## Collected data entries
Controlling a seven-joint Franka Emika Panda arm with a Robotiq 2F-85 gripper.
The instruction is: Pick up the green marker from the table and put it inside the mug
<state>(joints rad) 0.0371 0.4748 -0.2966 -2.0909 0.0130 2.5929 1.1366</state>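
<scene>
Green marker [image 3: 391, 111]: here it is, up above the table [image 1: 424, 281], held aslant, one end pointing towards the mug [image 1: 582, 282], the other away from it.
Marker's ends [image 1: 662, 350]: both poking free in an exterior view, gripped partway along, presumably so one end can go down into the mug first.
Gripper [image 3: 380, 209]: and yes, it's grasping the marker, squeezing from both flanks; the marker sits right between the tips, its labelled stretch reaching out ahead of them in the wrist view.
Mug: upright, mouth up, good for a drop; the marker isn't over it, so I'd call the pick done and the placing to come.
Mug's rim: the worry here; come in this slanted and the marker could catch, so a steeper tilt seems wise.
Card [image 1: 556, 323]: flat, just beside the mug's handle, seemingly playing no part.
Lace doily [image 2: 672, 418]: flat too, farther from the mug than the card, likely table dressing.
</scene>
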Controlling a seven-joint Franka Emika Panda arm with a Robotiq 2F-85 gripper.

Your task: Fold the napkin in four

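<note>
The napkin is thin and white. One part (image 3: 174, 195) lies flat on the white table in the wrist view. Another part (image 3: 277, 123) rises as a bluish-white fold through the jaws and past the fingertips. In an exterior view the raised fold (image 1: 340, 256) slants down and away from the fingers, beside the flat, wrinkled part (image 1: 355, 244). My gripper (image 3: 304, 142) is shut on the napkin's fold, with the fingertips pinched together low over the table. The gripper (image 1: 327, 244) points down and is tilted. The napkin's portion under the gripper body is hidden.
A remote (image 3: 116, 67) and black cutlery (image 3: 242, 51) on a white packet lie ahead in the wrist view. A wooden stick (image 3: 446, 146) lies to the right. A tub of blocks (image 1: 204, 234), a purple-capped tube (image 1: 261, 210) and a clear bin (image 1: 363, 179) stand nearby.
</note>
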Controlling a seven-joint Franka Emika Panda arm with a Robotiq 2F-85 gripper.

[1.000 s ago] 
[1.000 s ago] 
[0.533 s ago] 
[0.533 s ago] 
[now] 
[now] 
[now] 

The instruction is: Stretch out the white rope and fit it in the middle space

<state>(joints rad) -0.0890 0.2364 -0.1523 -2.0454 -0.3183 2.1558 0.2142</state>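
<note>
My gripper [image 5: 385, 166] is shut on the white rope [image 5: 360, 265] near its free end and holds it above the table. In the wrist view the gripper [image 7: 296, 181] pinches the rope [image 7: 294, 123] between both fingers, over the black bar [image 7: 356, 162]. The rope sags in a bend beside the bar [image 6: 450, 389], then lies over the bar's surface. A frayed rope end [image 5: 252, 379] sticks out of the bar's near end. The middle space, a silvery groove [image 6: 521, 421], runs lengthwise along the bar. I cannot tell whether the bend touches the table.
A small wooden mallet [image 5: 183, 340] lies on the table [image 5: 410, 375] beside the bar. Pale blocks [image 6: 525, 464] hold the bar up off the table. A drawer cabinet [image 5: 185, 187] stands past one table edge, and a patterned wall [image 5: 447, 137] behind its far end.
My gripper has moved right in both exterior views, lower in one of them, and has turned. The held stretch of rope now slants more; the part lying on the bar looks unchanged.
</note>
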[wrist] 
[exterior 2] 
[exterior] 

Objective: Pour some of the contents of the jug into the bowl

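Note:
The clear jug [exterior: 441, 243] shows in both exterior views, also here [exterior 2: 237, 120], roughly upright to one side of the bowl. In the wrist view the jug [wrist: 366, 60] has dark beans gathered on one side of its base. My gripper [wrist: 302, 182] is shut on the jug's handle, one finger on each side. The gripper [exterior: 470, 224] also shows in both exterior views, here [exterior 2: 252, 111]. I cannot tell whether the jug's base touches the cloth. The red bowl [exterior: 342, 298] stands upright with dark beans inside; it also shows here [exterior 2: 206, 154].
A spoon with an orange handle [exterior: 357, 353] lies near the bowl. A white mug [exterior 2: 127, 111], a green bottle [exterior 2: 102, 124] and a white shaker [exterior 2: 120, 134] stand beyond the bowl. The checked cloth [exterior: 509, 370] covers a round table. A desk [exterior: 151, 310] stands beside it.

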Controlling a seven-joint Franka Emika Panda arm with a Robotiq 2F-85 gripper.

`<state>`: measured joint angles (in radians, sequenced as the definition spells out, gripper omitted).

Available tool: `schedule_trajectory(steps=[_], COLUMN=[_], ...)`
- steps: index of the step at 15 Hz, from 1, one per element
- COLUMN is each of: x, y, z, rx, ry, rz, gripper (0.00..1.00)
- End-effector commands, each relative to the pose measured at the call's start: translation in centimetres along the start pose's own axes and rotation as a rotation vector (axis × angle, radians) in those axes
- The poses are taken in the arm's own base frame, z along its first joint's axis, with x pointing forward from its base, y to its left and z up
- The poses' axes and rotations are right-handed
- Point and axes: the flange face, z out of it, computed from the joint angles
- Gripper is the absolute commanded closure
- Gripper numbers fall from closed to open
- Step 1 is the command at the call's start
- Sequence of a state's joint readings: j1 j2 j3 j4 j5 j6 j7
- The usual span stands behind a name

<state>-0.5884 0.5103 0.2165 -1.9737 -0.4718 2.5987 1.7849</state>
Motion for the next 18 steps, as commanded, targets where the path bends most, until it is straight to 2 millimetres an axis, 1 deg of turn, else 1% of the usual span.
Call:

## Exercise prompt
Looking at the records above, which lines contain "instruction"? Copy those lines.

## Problem solution
The instruction is: Pick up the green marker from the table and put it inside the mug
The instruction is: Stretch out the white rope and fit it in the middle space

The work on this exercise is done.